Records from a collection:
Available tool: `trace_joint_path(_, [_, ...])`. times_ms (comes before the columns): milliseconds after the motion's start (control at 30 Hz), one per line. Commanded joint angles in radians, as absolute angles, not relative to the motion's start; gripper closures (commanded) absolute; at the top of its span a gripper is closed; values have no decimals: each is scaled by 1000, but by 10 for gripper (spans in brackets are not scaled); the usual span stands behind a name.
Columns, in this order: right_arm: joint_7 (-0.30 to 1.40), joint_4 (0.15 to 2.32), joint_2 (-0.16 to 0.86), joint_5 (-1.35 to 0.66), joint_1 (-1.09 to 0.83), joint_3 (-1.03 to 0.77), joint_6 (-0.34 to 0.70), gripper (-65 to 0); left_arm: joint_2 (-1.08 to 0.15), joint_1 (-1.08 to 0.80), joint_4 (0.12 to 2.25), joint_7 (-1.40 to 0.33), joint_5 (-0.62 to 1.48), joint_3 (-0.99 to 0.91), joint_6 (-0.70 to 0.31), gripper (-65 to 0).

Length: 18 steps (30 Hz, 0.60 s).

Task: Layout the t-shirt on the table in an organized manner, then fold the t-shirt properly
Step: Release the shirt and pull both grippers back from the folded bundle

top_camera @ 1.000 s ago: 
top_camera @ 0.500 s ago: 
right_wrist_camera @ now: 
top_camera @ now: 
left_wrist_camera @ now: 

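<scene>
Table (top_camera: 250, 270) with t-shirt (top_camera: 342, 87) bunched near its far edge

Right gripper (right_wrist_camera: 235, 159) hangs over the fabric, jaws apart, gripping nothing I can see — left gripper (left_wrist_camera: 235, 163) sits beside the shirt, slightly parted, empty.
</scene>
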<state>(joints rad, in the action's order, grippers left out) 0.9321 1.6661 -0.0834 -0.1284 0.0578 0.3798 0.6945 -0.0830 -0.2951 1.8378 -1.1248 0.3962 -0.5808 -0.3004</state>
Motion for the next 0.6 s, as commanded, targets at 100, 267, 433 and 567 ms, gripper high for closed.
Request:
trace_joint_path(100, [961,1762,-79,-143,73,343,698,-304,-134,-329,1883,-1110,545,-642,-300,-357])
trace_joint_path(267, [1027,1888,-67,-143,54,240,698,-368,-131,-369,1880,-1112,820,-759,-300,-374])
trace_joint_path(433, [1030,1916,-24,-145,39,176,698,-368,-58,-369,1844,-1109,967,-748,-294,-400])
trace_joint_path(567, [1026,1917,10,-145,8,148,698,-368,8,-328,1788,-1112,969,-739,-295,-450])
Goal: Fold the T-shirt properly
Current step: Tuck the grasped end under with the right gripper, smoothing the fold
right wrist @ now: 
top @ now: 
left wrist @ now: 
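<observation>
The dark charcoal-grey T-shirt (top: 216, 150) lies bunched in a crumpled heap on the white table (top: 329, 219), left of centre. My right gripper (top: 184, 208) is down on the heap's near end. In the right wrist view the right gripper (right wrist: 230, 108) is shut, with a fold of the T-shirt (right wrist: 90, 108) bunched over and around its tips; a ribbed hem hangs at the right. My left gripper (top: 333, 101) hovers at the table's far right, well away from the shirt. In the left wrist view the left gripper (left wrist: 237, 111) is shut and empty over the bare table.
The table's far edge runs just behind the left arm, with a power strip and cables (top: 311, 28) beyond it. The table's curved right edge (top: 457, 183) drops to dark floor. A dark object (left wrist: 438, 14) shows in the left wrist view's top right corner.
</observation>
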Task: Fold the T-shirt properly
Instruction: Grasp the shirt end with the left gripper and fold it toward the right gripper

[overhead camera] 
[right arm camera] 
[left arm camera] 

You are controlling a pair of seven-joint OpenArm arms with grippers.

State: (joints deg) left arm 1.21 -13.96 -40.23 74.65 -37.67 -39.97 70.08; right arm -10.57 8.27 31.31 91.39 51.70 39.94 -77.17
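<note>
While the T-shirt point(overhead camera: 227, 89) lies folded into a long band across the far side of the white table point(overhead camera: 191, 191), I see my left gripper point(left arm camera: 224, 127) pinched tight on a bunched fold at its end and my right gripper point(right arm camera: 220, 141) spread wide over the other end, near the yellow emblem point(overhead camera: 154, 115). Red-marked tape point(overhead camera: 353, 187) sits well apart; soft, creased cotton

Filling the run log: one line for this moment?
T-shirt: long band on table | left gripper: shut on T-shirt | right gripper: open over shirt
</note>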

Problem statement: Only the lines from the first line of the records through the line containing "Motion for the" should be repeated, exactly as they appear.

Written response:
Available tool: `trace_joint_path(_, [_, ...])`. times_ms (comes before the columns): milliseconds after the motion's start (control at 30 Hz), one per line. Commanded joint angles in radians, as absolute angles, not relative to the motion's start; gripper closures (commanded) absolute; at the top of its span a gripper is closed; values have no decimals: each is scaled by 1000, but by 10 for gripper (spans in brackets are not scaled); the usual span stands behind a name.
Columns, in this order: right_arm: joint_7 (-0.30 to 1.40), joint_4 (0.15 to 2.32), joint_2 (-0.16 to 0.86), joint_5 (-1.35 to 0.66), joint_1 (-1.09 to 0.83), joint_3 (-1.03 to 0.77), joint_6 (-0.34 to 0.70), gripper (-65 to 0); left_arm: joint_2 (-1.08 to 0.15), joint_1 (-1.08 to 0.80), joint_4 (0.12 to 2.25), joint_7 (-1.40 to 0.33), joint_5 (-0.62 to 1.48), joint_3 (-0.99 to 0.91), joint_6 (-0.70 to 0.31), gripper (-65 to 0).

Length: 18 steps (30 Hz, 0.60 s).

Task: Layout the t-shirt on the table in an organized manner, then fold the t-shirt properly
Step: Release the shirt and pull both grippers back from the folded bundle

top_camera @ 1.000 s ago: 
top_camera @ 0.500 s ago: 
right_wrist_camera @ now: 
top_camera @ now: 
left_wrist_camera @ now: 

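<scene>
Table (top_camera: 250, 270) with t-shirt (top_camera: 342, 87) bunched near its far edge

Right gripper (right_wrist_camera: 235, 159) hangs over the fabric, jaws apart, gripping nothing I can see — left gripper (left_wrist_camera: 235, 163) sits beside the shirt, slightly parted, empty.
</scene>
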<state>(joints rad, in the action's order, grippers left out) 0.9321 1.6661 -0.0834 -0.1284 0.0578 0.3798 0.6945 -0.0830 -0.2951 1.8378 -1.1248 0.3962 -0.5808 -0.3004</state>
Motion for the next 0.6 s, as commanded, targets at 100, 267, 433 and 567 ms, gripper high for closed.

No further work remains in this exercise.